Activity:
Print exactly the lines that run from the opening line of the material through the line with "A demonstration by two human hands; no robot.", and nothing else, leaving out pictures.

Available data:
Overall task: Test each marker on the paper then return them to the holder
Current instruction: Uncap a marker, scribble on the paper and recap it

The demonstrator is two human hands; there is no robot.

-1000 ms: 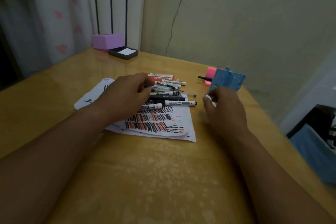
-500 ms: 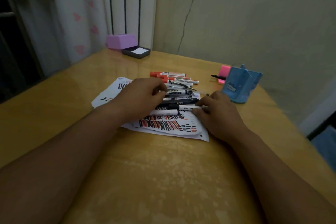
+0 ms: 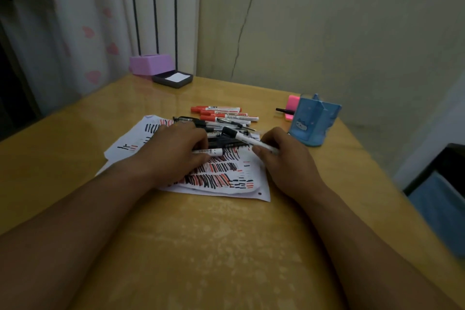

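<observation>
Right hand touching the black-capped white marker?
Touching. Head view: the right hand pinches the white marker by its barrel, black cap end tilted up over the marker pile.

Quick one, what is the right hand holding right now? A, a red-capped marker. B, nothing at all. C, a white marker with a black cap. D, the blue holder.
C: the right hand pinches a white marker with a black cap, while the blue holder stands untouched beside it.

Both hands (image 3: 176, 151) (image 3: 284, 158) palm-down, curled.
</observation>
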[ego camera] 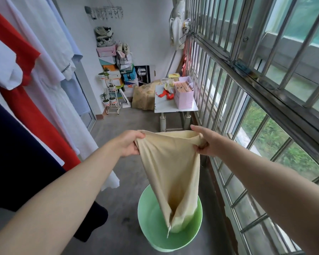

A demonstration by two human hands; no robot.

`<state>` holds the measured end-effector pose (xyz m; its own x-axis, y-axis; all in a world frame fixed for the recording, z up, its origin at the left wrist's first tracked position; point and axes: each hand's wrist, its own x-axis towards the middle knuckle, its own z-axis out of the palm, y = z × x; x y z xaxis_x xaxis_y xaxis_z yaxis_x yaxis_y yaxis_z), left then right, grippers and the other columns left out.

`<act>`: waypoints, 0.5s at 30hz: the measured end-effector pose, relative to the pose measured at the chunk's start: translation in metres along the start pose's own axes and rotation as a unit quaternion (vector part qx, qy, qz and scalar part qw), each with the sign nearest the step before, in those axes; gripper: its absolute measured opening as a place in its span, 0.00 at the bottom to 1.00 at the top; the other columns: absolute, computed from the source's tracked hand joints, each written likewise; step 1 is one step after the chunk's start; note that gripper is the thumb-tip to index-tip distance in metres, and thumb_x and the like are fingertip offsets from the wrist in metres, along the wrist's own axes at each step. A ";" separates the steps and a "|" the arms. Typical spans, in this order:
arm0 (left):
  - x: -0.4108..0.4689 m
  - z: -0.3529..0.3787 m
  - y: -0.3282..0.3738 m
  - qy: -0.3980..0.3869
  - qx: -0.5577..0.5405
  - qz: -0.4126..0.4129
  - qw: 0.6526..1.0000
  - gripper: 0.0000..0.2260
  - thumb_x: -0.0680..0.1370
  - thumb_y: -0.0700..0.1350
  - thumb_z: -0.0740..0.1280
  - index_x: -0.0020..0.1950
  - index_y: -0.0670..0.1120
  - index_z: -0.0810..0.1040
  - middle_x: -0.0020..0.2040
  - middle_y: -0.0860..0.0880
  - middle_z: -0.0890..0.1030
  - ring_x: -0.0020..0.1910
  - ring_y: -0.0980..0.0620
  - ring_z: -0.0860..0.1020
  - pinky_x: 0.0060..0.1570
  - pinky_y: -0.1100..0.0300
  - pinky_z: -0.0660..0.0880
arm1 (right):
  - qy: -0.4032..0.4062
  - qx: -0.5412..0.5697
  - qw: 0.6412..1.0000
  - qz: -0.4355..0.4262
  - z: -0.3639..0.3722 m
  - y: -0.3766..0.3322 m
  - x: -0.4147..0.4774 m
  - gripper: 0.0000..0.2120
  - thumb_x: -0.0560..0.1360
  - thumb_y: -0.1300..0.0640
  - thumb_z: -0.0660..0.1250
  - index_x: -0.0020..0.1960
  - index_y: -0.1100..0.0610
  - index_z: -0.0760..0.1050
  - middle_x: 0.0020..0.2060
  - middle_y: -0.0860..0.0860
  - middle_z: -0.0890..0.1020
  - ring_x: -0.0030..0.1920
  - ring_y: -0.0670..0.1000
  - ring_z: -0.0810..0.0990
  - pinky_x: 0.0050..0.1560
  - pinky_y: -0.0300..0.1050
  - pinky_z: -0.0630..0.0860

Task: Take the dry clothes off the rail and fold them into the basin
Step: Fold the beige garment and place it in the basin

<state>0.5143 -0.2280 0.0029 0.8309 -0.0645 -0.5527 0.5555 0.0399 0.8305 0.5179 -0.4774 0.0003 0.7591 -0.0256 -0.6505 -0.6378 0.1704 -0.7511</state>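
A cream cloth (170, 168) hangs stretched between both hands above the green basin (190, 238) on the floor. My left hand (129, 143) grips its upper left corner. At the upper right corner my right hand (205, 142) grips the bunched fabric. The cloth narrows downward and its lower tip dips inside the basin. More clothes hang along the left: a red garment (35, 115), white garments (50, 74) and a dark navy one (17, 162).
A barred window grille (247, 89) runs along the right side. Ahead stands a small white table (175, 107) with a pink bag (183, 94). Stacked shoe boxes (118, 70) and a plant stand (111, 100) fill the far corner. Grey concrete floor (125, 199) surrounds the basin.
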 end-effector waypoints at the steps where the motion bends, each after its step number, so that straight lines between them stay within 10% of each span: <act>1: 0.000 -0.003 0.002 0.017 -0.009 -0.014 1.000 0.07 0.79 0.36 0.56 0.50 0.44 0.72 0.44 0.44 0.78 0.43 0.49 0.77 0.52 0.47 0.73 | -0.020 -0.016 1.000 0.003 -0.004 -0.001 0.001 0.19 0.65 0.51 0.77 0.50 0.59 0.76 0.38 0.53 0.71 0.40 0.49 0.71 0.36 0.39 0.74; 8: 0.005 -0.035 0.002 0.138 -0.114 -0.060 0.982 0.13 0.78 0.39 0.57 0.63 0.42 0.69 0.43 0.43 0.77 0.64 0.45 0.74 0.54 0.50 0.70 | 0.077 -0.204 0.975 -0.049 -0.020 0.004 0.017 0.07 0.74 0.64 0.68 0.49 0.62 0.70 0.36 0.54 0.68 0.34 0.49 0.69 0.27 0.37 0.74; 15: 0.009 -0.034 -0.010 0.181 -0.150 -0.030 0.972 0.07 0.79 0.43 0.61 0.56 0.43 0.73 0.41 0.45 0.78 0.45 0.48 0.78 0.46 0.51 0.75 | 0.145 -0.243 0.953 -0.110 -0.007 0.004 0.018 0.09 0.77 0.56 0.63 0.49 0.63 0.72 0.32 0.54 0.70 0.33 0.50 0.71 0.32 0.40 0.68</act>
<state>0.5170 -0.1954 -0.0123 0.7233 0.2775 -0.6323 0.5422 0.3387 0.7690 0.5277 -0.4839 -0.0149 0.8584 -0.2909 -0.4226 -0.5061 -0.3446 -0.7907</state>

Solution to the problem:
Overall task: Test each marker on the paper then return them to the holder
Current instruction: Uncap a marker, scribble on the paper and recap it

The demonstrator is two human hands; there is no robot.

-1000 ms: 
-500 ms: 
+0 ms: 

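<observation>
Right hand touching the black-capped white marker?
Touching. Head view: the right hand pinches the white marker by its barrel, black cap end tilted up over the marker pile.

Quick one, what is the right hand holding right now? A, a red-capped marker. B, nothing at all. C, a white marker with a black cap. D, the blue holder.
C: the right hand pinches a white marker with a black cap, while the blue holder stands untouched beside it.

Both hands (image 3: 176, 151) (image 3: 284, 158) palm-down, curled.
</observation>
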[ego camera] 

A demonstration by two human hands; no robot.

With the answer given, the exercise is closed.